## Problem details
Each entry below is to be extracted exactly.

● ● ● ● ● ● ●

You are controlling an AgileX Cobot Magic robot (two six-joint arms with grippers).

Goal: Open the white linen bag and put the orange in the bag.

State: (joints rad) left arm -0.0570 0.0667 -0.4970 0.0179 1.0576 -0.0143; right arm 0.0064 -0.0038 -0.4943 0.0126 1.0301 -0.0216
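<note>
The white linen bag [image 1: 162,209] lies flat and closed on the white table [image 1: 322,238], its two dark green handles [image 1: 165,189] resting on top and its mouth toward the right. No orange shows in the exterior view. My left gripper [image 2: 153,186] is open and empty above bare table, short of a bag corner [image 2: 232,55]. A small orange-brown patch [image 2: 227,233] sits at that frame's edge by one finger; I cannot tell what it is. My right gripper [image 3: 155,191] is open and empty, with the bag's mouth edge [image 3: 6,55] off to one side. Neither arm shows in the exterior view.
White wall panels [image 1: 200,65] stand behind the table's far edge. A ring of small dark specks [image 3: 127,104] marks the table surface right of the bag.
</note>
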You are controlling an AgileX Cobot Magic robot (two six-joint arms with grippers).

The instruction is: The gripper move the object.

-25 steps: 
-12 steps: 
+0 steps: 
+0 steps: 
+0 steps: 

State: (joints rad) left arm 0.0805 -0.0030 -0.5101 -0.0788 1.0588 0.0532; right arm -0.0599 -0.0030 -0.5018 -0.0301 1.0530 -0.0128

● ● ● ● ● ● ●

## Result for this task
You are controlling an AgileX Cobot Magic robot (two six-joint arms with grippers).

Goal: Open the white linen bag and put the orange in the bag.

State: (joints rad) left arm -0.0570 0.0667 -0.4970 0.0179 1.0576 -0.0143; right arm 0.0064 -0.0038 -0.4943 0.0126 1.0301 -0.0216
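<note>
The white linen bag [image 1: 162,209] lies flat and closed on the white table [image 1: 322,238], its two dark green handles [image 1: 165,189] resting on top and its mouth toward the right. No orange shows in the exterior view. My left gripper [image 2: 153,186] is open and empty above bare table, short of a bag corner [image 2: 232,55]. A small orange-brown patch [image 2: 227,233] sits at that frame's edge by one finger; I cannot tell what it is. My right gripper [image 3: 155,191] is open and empty, with the bag's mouth edge [image 3: 6,55] off to one side. Neither arm shows in the exterior view.
White wall panels [image 1: 200,65] stand behind the table's far edge. A ring of small dark specks [image 3: 127,104] marks the table surface right of the bag.
</note>
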You are controlling an AgileX Cobot Magic robot (two six-joint arms with grippers).

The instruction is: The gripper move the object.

-25 steps: 
-12 steps: 
+0 steps: 
+0 steps: 
+0 steps: 

State: (joints rad) left arm 0.0805 -0.0030 -0.5101 -0.0788 1.0588 0.0532; right arm -0.0599 -0.0030 -0.5018 -0.0301 1.0530 -0.0128

The exercise has been answered in full.